No doubt almost everyone is aware of the sheer craziness going on in GME. The stock rallied nearly 1,000% since January 1st, with the biggest portion of that move taking place this morning. But not to be outdone, this morning’s 150% gain was quickly erased by a 50% plunge from the highs a few hours later. Easy come easy go.

While it is tempting to jump aboard this seemingly easy trade, these things are best watched from the sidelines. A lot of people are going to lose a lot of money trading this and you don’t want to be one of them.

That said, I’m not really interested in analyzing the crazy hive-mind driving GME’s wild swings. But I am interested in what something like this tells us about the state of the broad market.

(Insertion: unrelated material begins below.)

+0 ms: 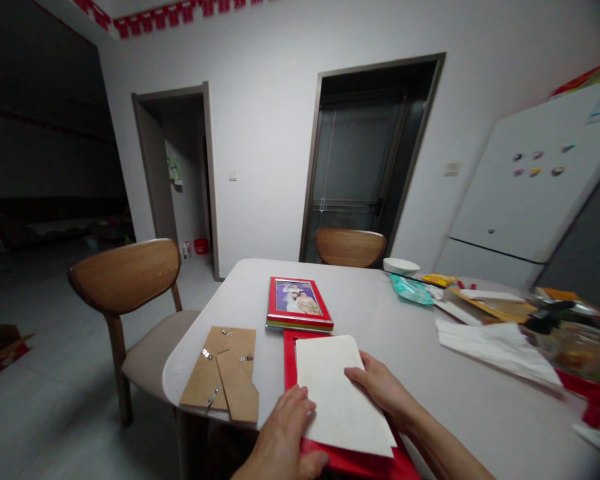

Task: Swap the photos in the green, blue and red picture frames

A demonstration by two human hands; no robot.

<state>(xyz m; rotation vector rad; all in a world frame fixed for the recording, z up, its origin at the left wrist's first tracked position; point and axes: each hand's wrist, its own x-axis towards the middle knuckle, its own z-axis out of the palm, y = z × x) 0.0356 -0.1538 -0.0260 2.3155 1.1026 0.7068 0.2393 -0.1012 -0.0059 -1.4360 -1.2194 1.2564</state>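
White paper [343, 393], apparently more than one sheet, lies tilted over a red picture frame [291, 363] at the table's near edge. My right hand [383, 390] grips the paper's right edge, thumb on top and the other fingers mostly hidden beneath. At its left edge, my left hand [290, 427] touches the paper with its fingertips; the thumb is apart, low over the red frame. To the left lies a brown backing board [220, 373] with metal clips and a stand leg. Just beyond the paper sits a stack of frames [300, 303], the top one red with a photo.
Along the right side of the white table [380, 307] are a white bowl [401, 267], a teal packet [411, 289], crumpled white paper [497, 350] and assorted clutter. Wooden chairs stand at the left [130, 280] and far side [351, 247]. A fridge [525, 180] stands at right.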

Having been around for the wild dot-com days, there are some noteworthy parallels. While most of the market isn’t outrageously overvalued, there are several companies that have been driven to undeservedly high levels. GME is only the tip of the iceberg. TSLA being the fifth most valuable company despite the fact it hasn’t figured out how to turn a profit selling cars is a concern. (TSLA’s profits come from selling tax credits, not cars.)

By all accounts, the Robinhood crowd has lost its mind. And while it seems like a big pullback in the share price of GME, TSLA, and bitcoin shouldn’t affect the wider market. This fails to take into account stock valuations are a game of confidence. If one segment pops, that stink spreads to everything around it. Given how far we came since the March lows, there is a tremendous amount of air underneath us if sentiment flips from a half-full to a half-empty.

That said, even with all of the warning sirens going off, these things usually go even further before they pop. We might be in the later innings of this game, but we are not at the end and it is most definitely not time to abandon ship simply because a few stocks have gone “too far”.

The greatest strength we have as independent investors and traders is the nimbleness of our size. We can flip from full-long to full-short with a few clicks of the mouse. We don’t need to predict the market when we can react to it in real-time.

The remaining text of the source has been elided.